The trial is being offered by US pharmaceutical companies and is an enzyme replacement therapy which delivers the missing enzyme directly to the brain thus bypassing the blood-brain barrier.

The CEO of one drug giant Allievex, which is one half of the firm running the trials, Thomas Mathers, explained: “In general Sanfilippo is a disorder, and in these children, they have a genetic mutation which stops them from being able to produce a certain enzyme that they need otherwise their neurons will be killed off.

“We have a device that is implanted into the child’s head which releases a synthetic version of the missing enzyme directly into the brain that washes the sugar build up which causes the neurons to be killed.

“Worldwide, we have 22 children who have used or are using this trial.”
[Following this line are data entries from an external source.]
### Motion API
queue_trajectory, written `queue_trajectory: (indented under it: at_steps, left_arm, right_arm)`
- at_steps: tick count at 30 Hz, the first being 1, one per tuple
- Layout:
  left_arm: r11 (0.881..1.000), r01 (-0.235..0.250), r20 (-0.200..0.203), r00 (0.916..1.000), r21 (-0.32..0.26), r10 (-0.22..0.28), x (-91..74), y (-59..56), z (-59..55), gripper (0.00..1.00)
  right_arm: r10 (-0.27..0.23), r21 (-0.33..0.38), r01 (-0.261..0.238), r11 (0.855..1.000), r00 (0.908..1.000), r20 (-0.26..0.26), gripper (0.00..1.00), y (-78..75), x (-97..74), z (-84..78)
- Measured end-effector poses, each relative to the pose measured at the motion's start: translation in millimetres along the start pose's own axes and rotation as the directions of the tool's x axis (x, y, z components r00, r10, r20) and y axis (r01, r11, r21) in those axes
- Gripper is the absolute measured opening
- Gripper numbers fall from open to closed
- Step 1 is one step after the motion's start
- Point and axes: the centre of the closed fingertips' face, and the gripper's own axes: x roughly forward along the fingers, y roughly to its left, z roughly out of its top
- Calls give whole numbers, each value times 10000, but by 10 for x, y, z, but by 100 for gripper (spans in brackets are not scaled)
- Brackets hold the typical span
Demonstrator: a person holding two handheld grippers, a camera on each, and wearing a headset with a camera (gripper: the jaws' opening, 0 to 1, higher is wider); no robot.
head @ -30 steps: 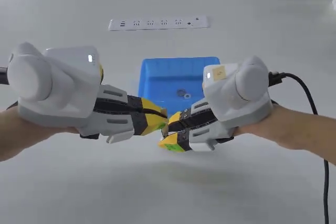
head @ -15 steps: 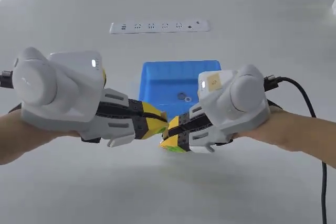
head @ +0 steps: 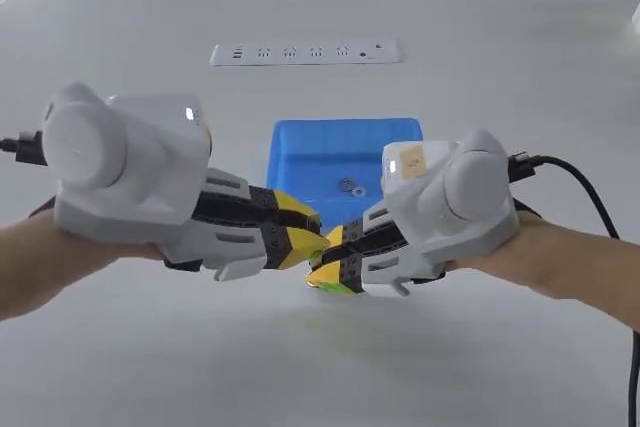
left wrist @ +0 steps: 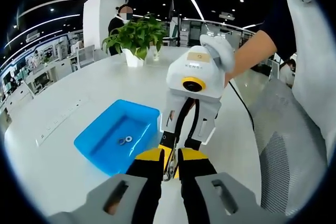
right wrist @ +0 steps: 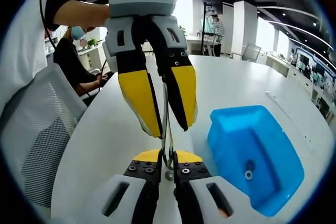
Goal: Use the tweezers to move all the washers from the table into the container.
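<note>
Left gripper (left wrist: 169, 157): comes in from the left of the head view. Its yellow fingers (right wrist: 139, 98) are narrow, with the tweezers (right wrist: 166, 124) running between them; whether they pinch cannot be told.
Right gripper (right wrist: 167, 156): comes in from the right of the head view, tip to tip with the left gripper. Its jaws are closed on the lower end of the tweezers.
Tweezers: a thin metal strip at mid-frame in the right gripper view, spanning both sets of jaws, above the table (head: 320, 367).
Container (head: 300, 152): blue tray at the centre of the head view, just above the gripper tips.
Washers (head: 350, 187): two, lying close together on the container floor.
Power strip (head: 305, 52): white, top centre of the head view, well apart from the container.
</note>
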Motion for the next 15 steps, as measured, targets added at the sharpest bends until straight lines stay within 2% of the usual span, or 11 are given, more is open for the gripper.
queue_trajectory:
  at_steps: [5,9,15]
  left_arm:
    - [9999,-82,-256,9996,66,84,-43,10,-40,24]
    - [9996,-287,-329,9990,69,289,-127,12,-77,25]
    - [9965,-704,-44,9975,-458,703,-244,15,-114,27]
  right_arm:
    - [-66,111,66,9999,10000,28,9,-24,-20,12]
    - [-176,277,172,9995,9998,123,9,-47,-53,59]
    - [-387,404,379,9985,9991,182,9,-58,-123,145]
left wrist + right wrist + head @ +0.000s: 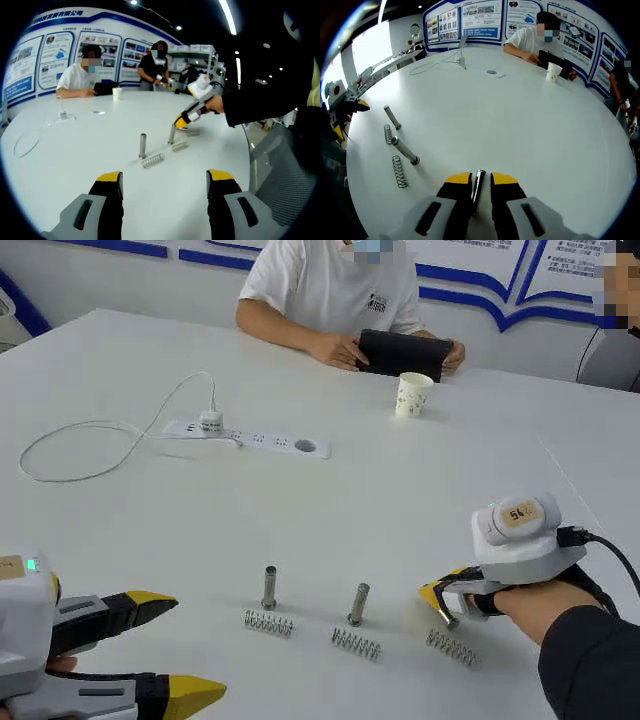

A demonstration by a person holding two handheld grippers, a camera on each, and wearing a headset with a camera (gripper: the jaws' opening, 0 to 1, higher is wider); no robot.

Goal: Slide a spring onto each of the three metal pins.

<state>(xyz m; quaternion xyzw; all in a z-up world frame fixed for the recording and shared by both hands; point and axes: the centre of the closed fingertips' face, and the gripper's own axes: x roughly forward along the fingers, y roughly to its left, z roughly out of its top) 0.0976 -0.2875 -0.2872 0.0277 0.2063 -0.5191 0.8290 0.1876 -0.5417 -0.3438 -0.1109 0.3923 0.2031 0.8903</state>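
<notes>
Table point(420, 490), white and smooth. Two metal pins stand upright on their flanged bases near the front edge: left pin point(269, 587) and middle pin point(358, 603), close together but apart. One spring lies flat just in front of each: left spring point(269, 623), middle spring point(356, 643). The right spring point(451, 646) lies further right, just beside the right gripper point(443, 606). In the right gripper view its jaws are pressed nearly together on the third pin point(478, 181), pinching the shaft lengthwise between the yellow pads; I cannot tell whether the pin's base touches the table. The left gripper point(175, 645) hovers low at the near left with jaws spread wide and nothing between them, well short of the left spring. No spring is on a pin yet. Handling, as judgement: the pins look like solid polished steel, stiff and slippery, light enough to topple on such small bases if nudged. Best taken low on the shaft, leaving the top free. The springs look like thin wire: very light, soft along their length, likely to roll on this table and to squirt out or deform under a hard squeeze. Suggested hold is lightly across the coils near mid-length, one end left open and clear of the pads so it can go over the pin tip. Steady the pin with the other gripper while threading.
</notes>
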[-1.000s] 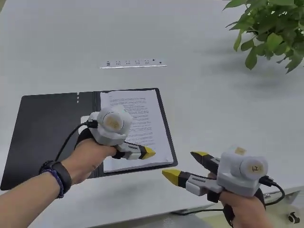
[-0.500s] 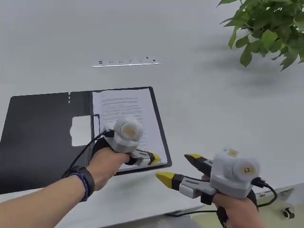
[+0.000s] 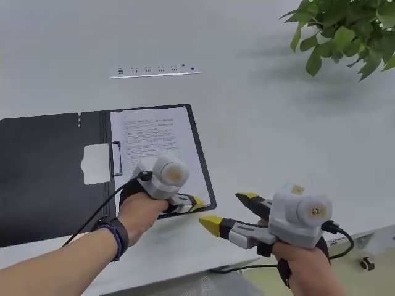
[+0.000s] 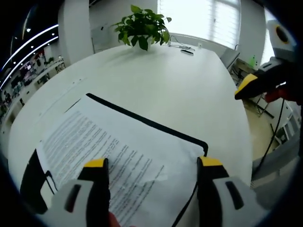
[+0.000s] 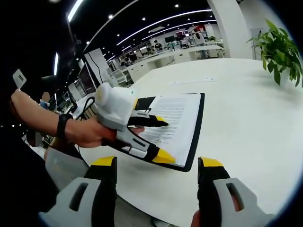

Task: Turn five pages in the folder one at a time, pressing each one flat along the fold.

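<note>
An open black folder (image 3: pixel 43 179) lies flat on a white desk (image 3: pixel 278 123), its printed page (image 3: pixel 154 139) on the right half under a clip (image 3: pixel 116 158) beside the fold. The left tool (image 3: pixel 190 203), jaws spread wide, hovers low over the page's near right corner. In the left gripper view its two yellow tips straddle the sheet (image 4: pixel 118 151) and the folder's black edge (image 4: pixel 156 125). Whether a tip touches the paper cannot be told. The right tool (image 3: pixel 228 209), jaws also apart and holding nothing, sits over bare desk just right of that same corner, clear of the folder. Seen from the right gripper view (image 5: pixel 157 161), the left tool (image 5: pixel 162 140) is gripped by a hand (image 5: pixel 90 132) with one jaw above the page (image 5: pixel 175 118) and the other along its near edge. A potted plant (image 3: pixel 345 31) stands at the far right, well apart from the folder, and a socket strip (image 3: pixel 154 71) is set in the desk beyond it.
</note>
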The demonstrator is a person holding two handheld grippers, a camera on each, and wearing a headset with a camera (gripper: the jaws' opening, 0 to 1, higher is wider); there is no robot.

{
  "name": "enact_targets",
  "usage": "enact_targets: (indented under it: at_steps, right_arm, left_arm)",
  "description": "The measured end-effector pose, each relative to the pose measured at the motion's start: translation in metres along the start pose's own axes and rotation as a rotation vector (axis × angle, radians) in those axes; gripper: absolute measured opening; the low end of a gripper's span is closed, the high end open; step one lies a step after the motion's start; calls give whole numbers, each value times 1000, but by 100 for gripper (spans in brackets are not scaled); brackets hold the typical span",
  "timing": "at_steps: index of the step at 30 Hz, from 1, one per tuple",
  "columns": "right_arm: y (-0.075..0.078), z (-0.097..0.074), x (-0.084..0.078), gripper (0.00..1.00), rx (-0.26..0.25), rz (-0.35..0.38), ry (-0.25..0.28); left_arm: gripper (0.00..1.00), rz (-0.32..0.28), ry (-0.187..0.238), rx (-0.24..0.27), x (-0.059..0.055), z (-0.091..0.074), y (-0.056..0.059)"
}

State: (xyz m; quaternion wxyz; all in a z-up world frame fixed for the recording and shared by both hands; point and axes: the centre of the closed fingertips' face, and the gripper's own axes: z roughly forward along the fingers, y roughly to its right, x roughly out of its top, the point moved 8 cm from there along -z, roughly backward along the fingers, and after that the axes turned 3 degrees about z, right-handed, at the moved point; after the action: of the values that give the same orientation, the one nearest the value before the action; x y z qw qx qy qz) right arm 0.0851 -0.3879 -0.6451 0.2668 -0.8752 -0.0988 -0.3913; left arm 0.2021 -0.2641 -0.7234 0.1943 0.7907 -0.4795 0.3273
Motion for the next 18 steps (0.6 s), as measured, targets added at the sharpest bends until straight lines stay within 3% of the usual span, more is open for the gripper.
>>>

Harleys treatment is completed at Great Ormond Street hospital, they facilitate the device, track his progress and keep on top of his condition.

Harley still suffers with a multitude of difficulties but hasn’t let it get in the way of him being a kid.

Wayne said: “When you watch him go through all of this, he seems invincible – he rarely complains about any of it.

“We have good and bad days, but we’re cherishing the time we have with him and hopefully the treatment will work, and we’ll have him for many more years to come.

“Sometimes he forgets who we are and it’s awful, but we always remain strong and it’s made our family a unit of strength because we have been through it all and remain resilient together.

“Before the trial started, Harley was just getting worse but since he has been on it, he has remembered words he could no longer say, he recognises us as mum and dad and the condition seems to of stabilised.

Emma said: “We are so proud of everything out little boy is achieving, we thought he would just get worse but he seems to be improving very slightly in some cases.”

Wayne added: “He’s such a strong lad, and he gives us glimpses of his personality when he can, which we love.”